Re-discovering the notion of going searching for a poem, a bit like a detective. Being mindful as I go about daily business that there may be a poem around a corner. Discovering the thrill of that expectancy on a prolonged basis.

6. Do you think others in the project have influenced you / affected your ways of working or your subject matter?

I’m inspired by the writing and images of the others. Often it’s thrilling looking at all the new posts. When it feels hard meeting the commitment of every day for a whole year (into our eighth month as we speak) and I see the others coming in with another piece through the evening – especially those I realize have major demands on them - it helps me keep going. Sometimes when I’m having to settle for writing scraps for the seagulls someone will come in with something outstanding and it will urge me on to try to lift my game again. There’s no rest in this regard though :) I’m thinking of a particular week when I’d posted a couple of punchy pieces I thought, and then Robert posted something with ten times the punch and upped the ante! (Not that it’s a competition, like.)

(Once I completely forgot! Wrote about it next morning and posted. This fortnight is a bit scatty for a few reasons – I will have to do penance.)

7. How have you found the cultural diversity in the project so far? Has this had any effect on you? Do you think things could be different / better in this regard?

There is scope for more but what we have is terrific. I think the translations and bilingual writing add a wonderful dimension. I love hearing and seeing other languages even though I don’t understand them. Having a poem translated into another language feels like such an honour - although I haven’t had that pleasure in this project yet
:(   :)

8. Do you think there's what you could call a learning process going on through the project? If so, could you describe that?

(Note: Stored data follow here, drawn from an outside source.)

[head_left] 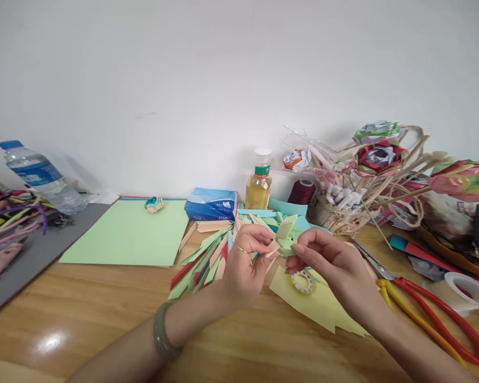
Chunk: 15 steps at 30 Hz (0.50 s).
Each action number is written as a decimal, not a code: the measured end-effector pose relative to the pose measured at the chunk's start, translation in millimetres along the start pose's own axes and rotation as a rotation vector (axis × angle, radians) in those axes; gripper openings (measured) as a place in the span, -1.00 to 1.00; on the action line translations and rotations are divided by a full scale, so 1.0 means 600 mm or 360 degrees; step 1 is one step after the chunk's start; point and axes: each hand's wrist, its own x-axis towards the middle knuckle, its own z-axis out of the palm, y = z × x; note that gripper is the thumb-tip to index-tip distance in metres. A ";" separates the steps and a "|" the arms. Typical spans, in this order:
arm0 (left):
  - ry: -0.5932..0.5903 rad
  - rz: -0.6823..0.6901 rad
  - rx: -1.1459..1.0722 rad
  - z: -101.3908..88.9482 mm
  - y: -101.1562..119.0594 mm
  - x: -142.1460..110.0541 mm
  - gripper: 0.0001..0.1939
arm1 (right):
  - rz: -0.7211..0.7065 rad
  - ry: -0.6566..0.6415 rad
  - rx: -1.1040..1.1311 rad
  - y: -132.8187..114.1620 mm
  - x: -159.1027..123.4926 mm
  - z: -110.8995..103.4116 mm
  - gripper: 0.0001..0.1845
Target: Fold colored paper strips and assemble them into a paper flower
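Pinching a small folded peach paper strip (273,248) between thumb and fingers of the left hand (245,263), wearing a gold ring (241,249) and a green bangle (160,331) on that side. Holding the curled fingertips of the right hand (325,260) close against a folded pale green paper piece (285,230), poised between both hands; gripping or merely touching, impossible to tell. Apparently adjusting or fitting the folded pieces together, raised above the bench (104,308). Probably calling next for a steady pinch on the left and light, precise fingertip work on the right, without crushing the creases.

Working, beneath and beyond the left hand, over a loose fan of coloured paper strips (213,263). Hovering, on the right hand's side, near a ring-shaped tape roll (311,283) lying on yellow paper (303,302). Facing, beyond both hands, a blue tissue pack (211,205), a bottle of yellow liquid (258,194) and a dark red thread spool (302,192). Having, to the right of the right hand, scissors (403,283) with red and yellow handles, plus a basket (335,223) of paper flowers (381,156) farther beyond. Having, well left of the left hand, a light green sheet (127,234) bearing a small paper rosette (154,204), then, farther out, a tilted water bottle (40,173).
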 end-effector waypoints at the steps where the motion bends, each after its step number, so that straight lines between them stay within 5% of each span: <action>1: 0.0012 0.0005 0.0024 0.000 0.001 0.001 -0.82 | -0.0002 -0.0002 -0.0003 0.001 0.000 0.000 -0.74; 15: 0.0022 -0.0088 0.0113 0.000 0.005 0.003 -0.86 | -0.0080 0.0017 -0.0118 0.008 0.006 -0.004 -0.74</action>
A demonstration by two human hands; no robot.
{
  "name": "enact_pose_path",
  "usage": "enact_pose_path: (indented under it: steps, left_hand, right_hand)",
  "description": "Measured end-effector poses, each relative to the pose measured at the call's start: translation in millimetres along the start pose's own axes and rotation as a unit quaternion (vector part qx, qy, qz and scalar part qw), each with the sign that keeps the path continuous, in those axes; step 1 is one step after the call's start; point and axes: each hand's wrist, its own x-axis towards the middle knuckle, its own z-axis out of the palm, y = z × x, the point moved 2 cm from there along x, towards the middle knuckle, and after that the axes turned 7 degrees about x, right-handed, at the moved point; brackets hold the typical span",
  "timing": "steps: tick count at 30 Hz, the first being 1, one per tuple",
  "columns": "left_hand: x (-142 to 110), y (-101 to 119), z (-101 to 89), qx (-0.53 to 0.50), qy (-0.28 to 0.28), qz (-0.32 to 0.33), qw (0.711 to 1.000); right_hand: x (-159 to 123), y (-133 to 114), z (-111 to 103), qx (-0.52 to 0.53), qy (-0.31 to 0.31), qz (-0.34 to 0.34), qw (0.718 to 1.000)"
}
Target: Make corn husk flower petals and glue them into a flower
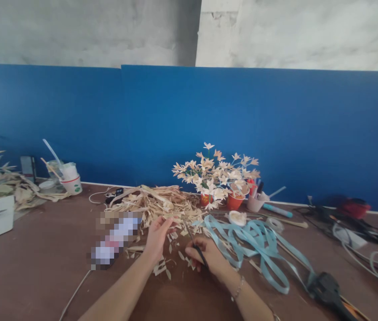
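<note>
Left fingers pinch, seemingly, a pale strip well in from the bench's back edge, right fingers grip scissors – snipped bits lie below, made-up flowers stand near that edge – most of the husk heap looks uncut

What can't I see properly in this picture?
In the head view:
- Pixelated object: details hidden by blocky squares.
- Whatever the left hand may pinch: too small and blurred.
- Dark-handled tool: grip partly hidden by the right hand.
- White panel: cut off by the left edge.
</note>
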Motion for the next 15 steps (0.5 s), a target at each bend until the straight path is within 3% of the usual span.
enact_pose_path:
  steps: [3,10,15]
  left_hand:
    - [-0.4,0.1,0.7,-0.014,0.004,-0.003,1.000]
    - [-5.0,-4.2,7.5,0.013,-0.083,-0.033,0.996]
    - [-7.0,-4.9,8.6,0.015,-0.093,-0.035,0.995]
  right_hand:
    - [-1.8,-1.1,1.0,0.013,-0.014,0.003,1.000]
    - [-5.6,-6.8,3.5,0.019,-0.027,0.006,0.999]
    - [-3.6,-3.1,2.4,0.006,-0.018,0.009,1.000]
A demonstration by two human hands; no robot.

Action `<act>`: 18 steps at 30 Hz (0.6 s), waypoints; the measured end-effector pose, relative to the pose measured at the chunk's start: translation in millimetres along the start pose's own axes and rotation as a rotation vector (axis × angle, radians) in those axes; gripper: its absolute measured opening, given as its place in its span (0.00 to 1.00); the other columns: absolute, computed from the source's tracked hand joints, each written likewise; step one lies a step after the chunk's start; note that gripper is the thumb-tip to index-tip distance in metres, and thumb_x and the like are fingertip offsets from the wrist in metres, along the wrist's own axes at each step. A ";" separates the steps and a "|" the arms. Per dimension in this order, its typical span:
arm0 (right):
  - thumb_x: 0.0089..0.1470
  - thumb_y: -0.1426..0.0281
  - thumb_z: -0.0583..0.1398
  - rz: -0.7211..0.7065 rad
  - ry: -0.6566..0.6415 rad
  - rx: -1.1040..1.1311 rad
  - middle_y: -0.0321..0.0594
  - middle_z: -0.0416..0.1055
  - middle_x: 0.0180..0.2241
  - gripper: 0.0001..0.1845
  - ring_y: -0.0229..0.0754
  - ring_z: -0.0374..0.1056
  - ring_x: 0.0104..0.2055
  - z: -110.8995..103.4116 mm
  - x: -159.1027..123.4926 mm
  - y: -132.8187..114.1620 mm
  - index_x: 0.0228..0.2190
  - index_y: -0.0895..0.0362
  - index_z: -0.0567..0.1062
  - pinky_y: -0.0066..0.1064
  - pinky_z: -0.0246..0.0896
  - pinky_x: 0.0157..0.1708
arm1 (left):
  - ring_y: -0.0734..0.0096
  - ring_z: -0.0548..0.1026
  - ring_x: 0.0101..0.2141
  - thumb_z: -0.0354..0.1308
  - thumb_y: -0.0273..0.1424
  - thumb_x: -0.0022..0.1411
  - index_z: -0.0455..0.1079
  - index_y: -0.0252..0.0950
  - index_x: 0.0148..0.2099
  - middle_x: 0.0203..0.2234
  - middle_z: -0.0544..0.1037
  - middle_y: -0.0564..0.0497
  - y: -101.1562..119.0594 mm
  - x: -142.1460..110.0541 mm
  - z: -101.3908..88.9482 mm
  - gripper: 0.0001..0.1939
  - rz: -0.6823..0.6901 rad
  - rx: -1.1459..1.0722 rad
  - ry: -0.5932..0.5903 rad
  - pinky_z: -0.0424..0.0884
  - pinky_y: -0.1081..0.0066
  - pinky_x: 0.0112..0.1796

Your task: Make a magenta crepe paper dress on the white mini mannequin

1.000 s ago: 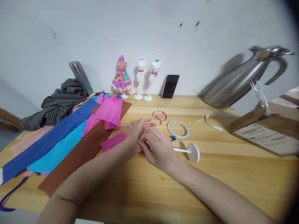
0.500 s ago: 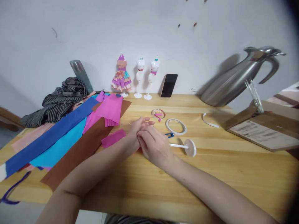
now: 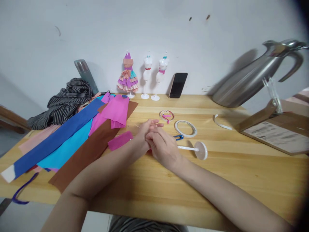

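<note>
Close together over the middle of the table are my left hand [image 3: 147,129] and my right hand [image 3: 164,146]. The left hand's visible fingers are stretched out toward the right, slightly apart. My right hand's thumb and fingertips are pinched together against the left hand near its wrist; what lies between them is hidden. A small white mannequin stand [image 3: 201,150] lies on its side, its stem running left behind my right hand. Just beyond are a blue clip-like piece [image 3: 178,137] and a roll of white tape [image 3: 185,128]. A pink paper strip [image 3: 120,140] lies left of my left wrist.
Long coloured sheets [image 3: 60,148] and a striped cloth [image 3: 70,100] cover the left side. A dressed mannequin [image 3: 128,75], two white mannequins and a phone [image 3: 178,85] stand by the wall. On the right are a metal jug [image 3: 246,80] and a cardboard box [image 3: 277,132].
The camera view has shifted slightly, so everything appears a little further right. My hands keep nearly the same pose, still close together.
</note>
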State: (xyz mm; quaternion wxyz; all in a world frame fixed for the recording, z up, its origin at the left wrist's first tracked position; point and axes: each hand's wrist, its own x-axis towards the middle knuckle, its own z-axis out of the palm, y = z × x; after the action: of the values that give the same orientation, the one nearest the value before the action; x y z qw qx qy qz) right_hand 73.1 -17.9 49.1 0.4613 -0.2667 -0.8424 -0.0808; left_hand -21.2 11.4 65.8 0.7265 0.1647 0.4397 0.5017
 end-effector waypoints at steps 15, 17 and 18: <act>0.58 0.79 0.54 0.123 0.031 0.324 0.40 0.68 0.30 0.08 0.42 0.67 0.35 -3.4 4.2 -0.4 0.32 0.54 0.68 0.34 0.66 0.36 | 0.71 0.74 0.29 0.46 0.36 0.67 0.71 0.33 0.37 0.29 0.76 0.46 -6.2 -6.3 -0.3 0.15 0.085 -0.071 -0.063 0.73 0.73 0.32; 0.58 0.80 0.54 0.148 0.041 0.411 0.39 0.67 0.30 0.09 0.41 0.66 0.35 -5.1 7.0 -0.5 0.31 0.54 0.67 0.34 0.65 0.38 | 0.69 0.74 0.31 0.46 0.36 0.67 0.71 0.33 0.36 0.30 0.76 0.45 -8.3 -7.4 -0.3 0.16 0.079 -0.067 -0.075 0.73 0.73 0.31; 0.57 0.80 0.54 0.156 0.037 0.444 0.38 0.67 0.30 0.09 0.40 0.66 0.35 -6.0 8.5 -0.3 0.31 0.54 0.67 0.34 0.65 0.38 | 0.68 0.75 0.32 0.47 0.37 0.67 0.71 0.34 0.36 0.30 0.76 0.45 -9.0 -7.5 -0.6 0.16 0.081 -0.061 -0.083 0.73 0.73 0.31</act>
State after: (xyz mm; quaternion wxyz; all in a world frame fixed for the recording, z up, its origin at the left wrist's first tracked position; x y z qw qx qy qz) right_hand 73.6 -17.2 59.4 0.5289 -0.2213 -0.8077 0.1373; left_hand -17.3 0.8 62.9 0.7280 0.1808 0.3868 0.5364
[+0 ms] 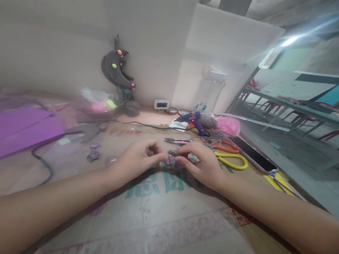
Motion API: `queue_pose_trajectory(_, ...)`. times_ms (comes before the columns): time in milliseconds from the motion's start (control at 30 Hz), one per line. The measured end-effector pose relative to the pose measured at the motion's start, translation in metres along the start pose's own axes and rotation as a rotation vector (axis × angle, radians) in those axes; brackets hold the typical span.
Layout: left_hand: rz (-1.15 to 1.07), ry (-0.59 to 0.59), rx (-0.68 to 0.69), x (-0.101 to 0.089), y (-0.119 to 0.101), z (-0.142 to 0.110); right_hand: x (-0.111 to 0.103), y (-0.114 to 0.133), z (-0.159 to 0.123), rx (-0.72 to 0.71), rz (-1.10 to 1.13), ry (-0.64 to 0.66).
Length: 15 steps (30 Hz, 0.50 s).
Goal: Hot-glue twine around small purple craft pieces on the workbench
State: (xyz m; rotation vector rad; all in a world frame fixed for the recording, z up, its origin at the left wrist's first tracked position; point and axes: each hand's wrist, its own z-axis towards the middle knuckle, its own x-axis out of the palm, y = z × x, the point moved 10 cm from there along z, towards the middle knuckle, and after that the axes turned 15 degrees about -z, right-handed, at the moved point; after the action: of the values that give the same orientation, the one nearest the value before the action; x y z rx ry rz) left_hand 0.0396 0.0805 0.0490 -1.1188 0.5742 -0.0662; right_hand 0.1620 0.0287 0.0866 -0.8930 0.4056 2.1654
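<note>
The left hand and the right hand meet at the middle of the worktop, each with thumb and fingertips pinching 1 small grey and purple piece between them. The piece sits just nearer than the thread snips; its exact form is too blurred to tell.

To the left lie 2 small purple and grey bits, and beyond them at the far left is a purple sheet. A black cable curves beside the sheet.

To the right are scissors with yellow handles, scissors with orange handles and a dark-screened phone lying at a slant. Farther back, a blue glue gun is near grey yarn and a pink bag.

Near the far wall stand 1 small white digital clock and 1 clear bottle. A dark crescent ornament with coloured dots is left of the clock.
</note>
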Motion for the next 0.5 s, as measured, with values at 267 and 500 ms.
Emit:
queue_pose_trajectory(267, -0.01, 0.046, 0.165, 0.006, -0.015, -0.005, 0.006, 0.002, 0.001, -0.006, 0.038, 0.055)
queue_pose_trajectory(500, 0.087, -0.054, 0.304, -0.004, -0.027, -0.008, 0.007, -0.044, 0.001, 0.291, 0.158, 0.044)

Learning that it’s okay to aim lower to suit what is practically possible in my life at this time. That it’s not always going to be too much of a compromise. Stalling for the higher aim is a bigger compromise. 

Re/finding a freeness.

Learning about participants’ personal and artistic lives through their work and comments, following their themes and directions, seeing work in progress. There is a great generosity of spirit.

9. How do you see your role in the group?

To post creative work every day like everyone else – to hold my artistic end up whatever it takes! To create half-decent work as much as possible – to hold my artistic end up whatever it takes!

To try to participate through commentary as much as possible. Some have said how much they need and appreciate it. I certainly appreciate it myself (need?) and I think reciprocation is just good manners, but also the least I can do having had the pleasure of sharing in someone’s beautiful work.

To draw in some of the Irish. To scour the streets for the YOUNG writers/artists Kit hopes to
involve (no luck so far - wrong streets). Must work the visual arts network soon (any age – get in touch).

I believe in taking a turn at the hard slog behind the scenes – my apologies for not being able to yet. Huge thanks to Kit and Anna for ongoing work, Sarah for her contribution, and others making new offers.

10. How has participation in Project 366 affected your sense of yourself as an art
practitioner?

It has provided the validation that I periodically need. Thanks all.

11. How would you like to see Project 366 develop for the second half of the year?
To continue on – hopefully with more inter/national monthly guests and cultural diversity as expressed by Kit and others.

12. What do you imagine after Project 366? (Both in terms of group art practice with a comparable vehicle and in terms of your own personal practice.)

Personal: Sifting through the year’s work for good pieces or those that could be developed into something, sorting the surfacing threads and developing as suites or manuscripts, catching up on submitting poems for publication (displaced by the project). More than anything, keeping up a daily practice of some sort.

Group: All the suggestions for ongoing online projects and publishing projects sound terrific. Not sure what I can manage myself yet.